Stupeur et incompréhension règnent ce matin dans les rues de Lausanne. Le dilemme que les citoyens lausannois étaient censés régler dimanche dans les urnes n’a plus lieu d’être et pas tout le monde a vraiment compris pourquoi.

Ces dernières semaines, la mégapole lémanique était déchirée par les débats que soulevait ce projet architectural. Les défenseurs de la tour mettaient en avant le fait que de nombreux appartements allaient être créés ainsi que le bilan énergétique favorable de la tour alors que les opposants au projet étaient d’avis que Taoua, avec ses 92 mètres de haut, ruinerait le paysage urbain lausannois. Ces derniers craignaient également que cette construction en entraîne d’autres du même genre. La bataille de la communication, notamment visuelle, a fait rage et les partisans du projets sont même allés jusqu’à accrocher quatre ballons gonflés à l’hélium pour faire office de gabarits et donner une représentation claire de la hauteur de la tour.

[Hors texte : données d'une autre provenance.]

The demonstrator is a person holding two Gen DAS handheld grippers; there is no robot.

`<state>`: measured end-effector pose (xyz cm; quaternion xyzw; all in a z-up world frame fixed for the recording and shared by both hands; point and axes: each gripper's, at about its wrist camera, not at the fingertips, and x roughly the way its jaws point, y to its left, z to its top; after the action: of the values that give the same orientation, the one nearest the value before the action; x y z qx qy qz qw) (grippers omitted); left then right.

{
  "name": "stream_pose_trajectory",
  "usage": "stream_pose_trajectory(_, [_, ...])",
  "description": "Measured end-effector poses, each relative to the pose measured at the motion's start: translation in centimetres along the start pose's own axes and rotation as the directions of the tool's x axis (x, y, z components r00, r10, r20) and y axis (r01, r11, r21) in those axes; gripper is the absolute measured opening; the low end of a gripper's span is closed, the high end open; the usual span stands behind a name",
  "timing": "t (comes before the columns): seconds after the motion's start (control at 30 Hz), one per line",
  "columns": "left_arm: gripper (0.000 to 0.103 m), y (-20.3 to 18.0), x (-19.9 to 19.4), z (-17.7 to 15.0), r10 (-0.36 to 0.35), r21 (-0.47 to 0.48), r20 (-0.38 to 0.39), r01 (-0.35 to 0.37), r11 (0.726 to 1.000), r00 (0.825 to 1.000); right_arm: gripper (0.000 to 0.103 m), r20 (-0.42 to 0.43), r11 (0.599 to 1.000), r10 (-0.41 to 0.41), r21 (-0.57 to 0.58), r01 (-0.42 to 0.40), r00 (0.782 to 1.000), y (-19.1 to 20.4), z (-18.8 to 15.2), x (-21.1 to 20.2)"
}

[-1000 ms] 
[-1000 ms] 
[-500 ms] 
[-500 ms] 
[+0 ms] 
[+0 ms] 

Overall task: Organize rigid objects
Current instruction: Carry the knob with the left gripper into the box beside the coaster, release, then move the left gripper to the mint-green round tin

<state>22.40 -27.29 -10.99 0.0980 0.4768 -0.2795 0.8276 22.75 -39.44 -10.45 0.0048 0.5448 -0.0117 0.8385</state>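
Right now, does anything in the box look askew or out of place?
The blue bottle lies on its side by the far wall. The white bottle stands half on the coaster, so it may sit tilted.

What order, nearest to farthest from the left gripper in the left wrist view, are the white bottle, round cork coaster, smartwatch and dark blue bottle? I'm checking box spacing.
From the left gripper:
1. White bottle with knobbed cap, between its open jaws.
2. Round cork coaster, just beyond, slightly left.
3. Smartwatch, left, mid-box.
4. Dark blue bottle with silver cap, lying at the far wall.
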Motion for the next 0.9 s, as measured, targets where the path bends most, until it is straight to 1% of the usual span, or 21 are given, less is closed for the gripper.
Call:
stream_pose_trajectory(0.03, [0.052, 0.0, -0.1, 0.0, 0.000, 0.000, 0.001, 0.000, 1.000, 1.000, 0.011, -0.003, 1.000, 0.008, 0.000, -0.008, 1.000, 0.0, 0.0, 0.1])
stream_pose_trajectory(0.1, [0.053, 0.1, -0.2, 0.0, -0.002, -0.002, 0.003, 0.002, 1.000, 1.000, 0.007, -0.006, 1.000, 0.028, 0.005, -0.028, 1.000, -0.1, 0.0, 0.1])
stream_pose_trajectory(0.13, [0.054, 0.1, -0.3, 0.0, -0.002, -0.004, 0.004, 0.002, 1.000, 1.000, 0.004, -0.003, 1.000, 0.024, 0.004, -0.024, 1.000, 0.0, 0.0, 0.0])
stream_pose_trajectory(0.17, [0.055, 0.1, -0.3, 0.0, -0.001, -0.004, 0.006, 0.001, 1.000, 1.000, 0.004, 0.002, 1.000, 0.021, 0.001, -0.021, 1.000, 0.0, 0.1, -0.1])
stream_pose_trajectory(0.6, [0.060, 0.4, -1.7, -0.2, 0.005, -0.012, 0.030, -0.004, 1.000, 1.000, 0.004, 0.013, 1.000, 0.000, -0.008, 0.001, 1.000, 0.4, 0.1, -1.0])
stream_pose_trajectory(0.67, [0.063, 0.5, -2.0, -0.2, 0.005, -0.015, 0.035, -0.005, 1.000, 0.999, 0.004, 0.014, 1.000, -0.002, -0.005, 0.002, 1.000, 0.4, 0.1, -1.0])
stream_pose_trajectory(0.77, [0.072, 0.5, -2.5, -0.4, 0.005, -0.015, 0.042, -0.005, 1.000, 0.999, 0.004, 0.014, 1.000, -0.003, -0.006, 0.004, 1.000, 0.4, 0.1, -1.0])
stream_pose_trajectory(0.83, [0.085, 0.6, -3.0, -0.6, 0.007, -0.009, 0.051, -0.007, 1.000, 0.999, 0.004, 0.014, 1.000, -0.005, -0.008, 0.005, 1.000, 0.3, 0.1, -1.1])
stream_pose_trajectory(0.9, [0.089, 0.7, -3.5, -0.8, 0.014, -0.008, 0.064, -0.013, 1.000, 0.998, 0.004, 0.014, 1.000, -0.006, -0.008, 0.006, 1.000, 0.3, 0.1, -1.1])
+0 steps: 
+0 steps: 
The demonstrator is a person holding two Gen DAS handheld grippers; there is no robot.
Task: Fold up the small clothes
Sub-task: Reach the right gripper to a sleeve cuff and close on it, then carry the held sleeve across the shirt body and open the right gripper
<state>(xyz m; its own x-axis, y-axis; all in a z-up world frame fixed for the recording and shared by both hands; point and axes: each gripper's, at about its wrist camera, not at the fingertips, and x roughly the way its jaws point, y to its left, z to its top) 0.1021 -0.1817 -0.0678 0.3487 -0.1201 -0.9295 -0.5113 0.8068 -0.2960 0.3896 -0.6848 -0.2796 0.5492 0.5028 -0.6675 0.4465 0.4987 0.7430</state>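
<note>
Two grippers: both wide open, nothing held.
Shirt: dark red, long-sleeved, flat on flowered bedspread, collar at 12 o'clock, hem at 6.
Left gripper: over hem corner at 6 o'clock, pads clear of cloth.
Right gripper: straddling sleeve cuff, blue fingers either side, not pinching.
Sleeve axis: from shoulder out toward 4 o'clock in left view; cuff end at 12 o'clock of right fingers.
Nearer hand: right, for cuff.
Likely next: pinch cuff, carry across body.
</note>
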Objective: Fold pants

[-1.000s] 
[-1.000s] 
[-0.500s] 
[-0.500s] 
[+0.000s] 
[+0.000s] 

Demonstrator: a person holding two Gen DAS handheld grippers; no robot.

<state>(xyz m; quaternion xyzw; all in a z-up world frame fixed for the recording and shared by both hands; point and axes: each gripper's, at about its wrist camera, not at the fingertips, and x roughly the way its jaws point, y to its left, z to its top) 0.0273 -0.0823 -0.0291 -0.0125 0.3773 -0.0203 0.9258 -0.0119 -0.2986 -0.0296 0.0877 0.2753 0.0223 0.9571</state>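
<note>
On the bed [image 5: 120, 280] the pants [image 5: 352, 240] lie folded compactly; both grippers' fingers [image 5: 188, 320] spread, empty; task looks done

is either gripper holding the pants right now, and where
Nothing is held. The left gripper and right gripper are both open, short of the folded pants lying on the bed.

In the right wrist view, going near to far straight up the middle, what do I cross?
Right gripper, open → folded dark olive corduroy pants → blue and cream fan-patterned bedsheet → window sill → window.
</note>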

Mais ce matin, alors que les citoyens lausannois étaient censés se rendre aux urnes pour décider de l’avenir de ce projet, un groupuscule terroriste vaudois a trouvé la solution à tous ces débats : ces activistes, qui ne se réclament d’aucun parti, ont profité de la nuit pour construire eux-mêmes la tour selon des plans dérobés dans la journée de samedi et l’accrocher aux ballons-gabarits selon le fameux procédé dit de Fredricksen-Russel. Au matin, la tour s’était littéralement envolée.
Ils détaillent leur coup d’éclat dans un communiqué que la rédaction s’est procurée au péril de sa vie : « comme ça, tout le monde est content : la tour a été construite à Beaulieu comme le voulaient les partisans du projet et elle ne défigure pas le paysage lausannois comme le craignaient les opposants. Je crois que nous avons trouvé-là un bon compromis, dans une volonté d’apaisement des tensions, et dans le respect de la tradition pacifique caractéristique de notre bien joli canton ».
Immédiatement contacté par la rédaction, le chef de la police vaudoise Jacques Antenen a répondu qu’il était en slip et que d’abord, comment avions-nous eu son numéro ? Le guet de Lausanne, lui, s’est fendu d’une simple déclaration, affirmant qu’il avait sonné l’heure et qu’il avait vu des heures tristes et des heures graves mais qu’il ne voulait se souvenir que des moments de joie. Il a ajouté qu’il ferait un autre point presse dans une heure.

La tour Bel-Air ne voyait pas non plus d’un bon oeil l’arrivée d’une deuxième tour dans le paysage lausannois (photo: © MordorCom)
 
Morale de l’histoire : l’hélium déplace des montagnes de problèmes.